Complete step by step answer:
We are given that a person has only 20 paisa coins and 25 paisa coins in his purse
Let us assume that the number of 20 paisa coins and 25 paisa coins in his purse as \[x,y\] respectively.
We are given that he has a total of 50 coins in his purse.
By converting the above statement into mathematical equation we get
\[\begin{align}
  & \Rightarrow x+y=50 \\
 & \Rightarrow y=50-x.......equation(i) \\
\end{align}\]
We are also given that the person has total of Rs. 11.25 in his purse.
Let us convert the given amount of rupees to paisa.

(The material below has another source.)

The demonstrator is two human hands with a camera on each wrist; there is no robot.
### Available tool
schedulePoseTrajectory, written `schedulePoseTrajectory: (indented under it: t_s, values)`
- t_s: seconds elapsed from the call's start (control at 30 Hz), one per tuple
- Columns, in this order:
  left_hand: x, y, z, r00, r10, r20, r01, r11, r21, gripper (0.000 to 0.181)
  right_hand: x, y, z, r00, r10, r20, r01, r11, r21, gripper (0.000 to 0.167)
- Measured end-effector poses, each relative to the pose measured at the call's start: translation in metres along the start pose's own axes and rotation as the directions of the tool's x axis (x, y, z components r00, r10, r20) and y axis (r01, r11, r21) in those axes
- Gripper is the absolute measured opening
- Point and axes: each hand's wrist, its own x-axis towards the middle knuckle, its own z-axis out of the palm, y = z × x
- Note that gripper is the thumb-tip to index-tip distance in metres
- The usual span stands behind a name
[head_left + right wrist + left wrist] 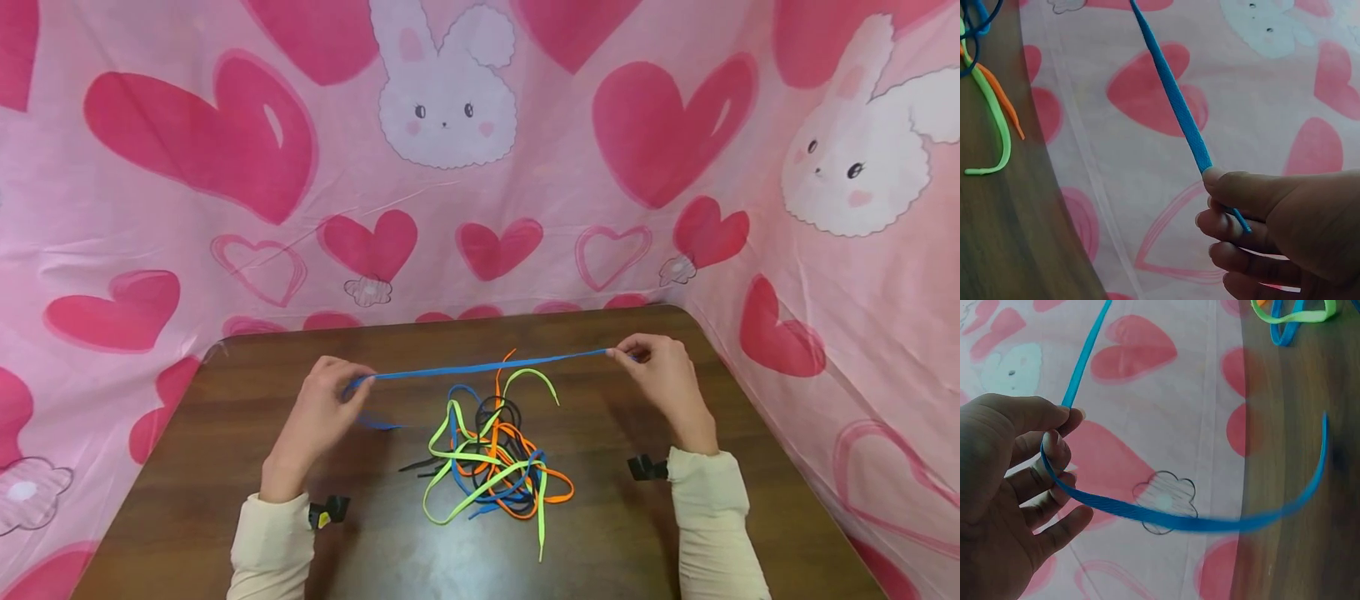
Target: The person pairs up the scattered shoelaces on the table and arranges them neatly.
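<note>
Blue flat fabric lace (480,367) runs nearly straight, left to right, pinched by the left hand (327,402) and, close to its tip, the right hand (666,382). Tangled lime, orange, black and blue laces (480,457) lie on its near side.

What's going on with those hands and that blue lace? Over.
Left hand and right hand each pinching blue lace. Lace drawn nearly straight between them, loose tail beyond left hand. Tangled laces on table; nothing visibly snagging the span.
</note>
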Motion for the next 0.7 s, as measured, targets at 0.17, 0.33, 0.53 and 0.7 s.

We know that the conversion of rupees to paisa as
\[1rupee=100paisa\]
By using the above conversion we get the value of Rs. 11.25 in paisa as
\[\begin{align}
  & \Rightarrow Rs11.25=\left( 11.25\times 100 \right)paisa \\
 & \Rightarrow Rs11.25=1125paisa \\
\end{align}\]
We know that if there are \[x\] coins of 20 paise then the total amount will be \[20x\]
Similarly, if there are \[y\] coins of 25 paise then the total amount will be \[25y\]
We are also given that the person has a total of 1125 paisa in his purse.
Now, by converting the above statement into mathematical equation we get
\[\Rightarrow 20x+25y=1125\]
Now, by substituting the value of \[y\] in terms of \[x\] from equation (i) in above equation we get
\[\begin{align}
  & \Rightarrow 20x+25\left( 50-x \right)=1125 \\
 & \Rightarrow 20x+1250-25x=1125 \\
 & \Rightarrow 5x=1250-1125 \\
 & \Rightarrow x=\dfrac{125}{5}=25 \\
\end{align}\]
Now, by substituting the value \[x=25\] in equation (i) we get
\[\begin{align}
  & \Rightarrow y=50-25 \\
 & \Rightarrow y=25 \\
\end{align}\]
Therefore we can conclude that the number of 20 paisa coins is 25 and the number of 25 paisa coins is 25.

Note:
Students may do a mistake that is taking the equation of amount without conversion.
We are given that the person has a total of Rs. 11.25 in his purse.
By converting the above statement into a mathematical equation we get
\[\Rightarrow 20x+25y=11.25\]
This gives the wrong answer because the unit in the LHS is paisa whereas the unit in RHS is rupees.
We know that we can add or subtract or multiply or divide only the terms with the same units.
So, we need to convert the given amount from rupee to paisa or paisa to rupee to get the correct answer.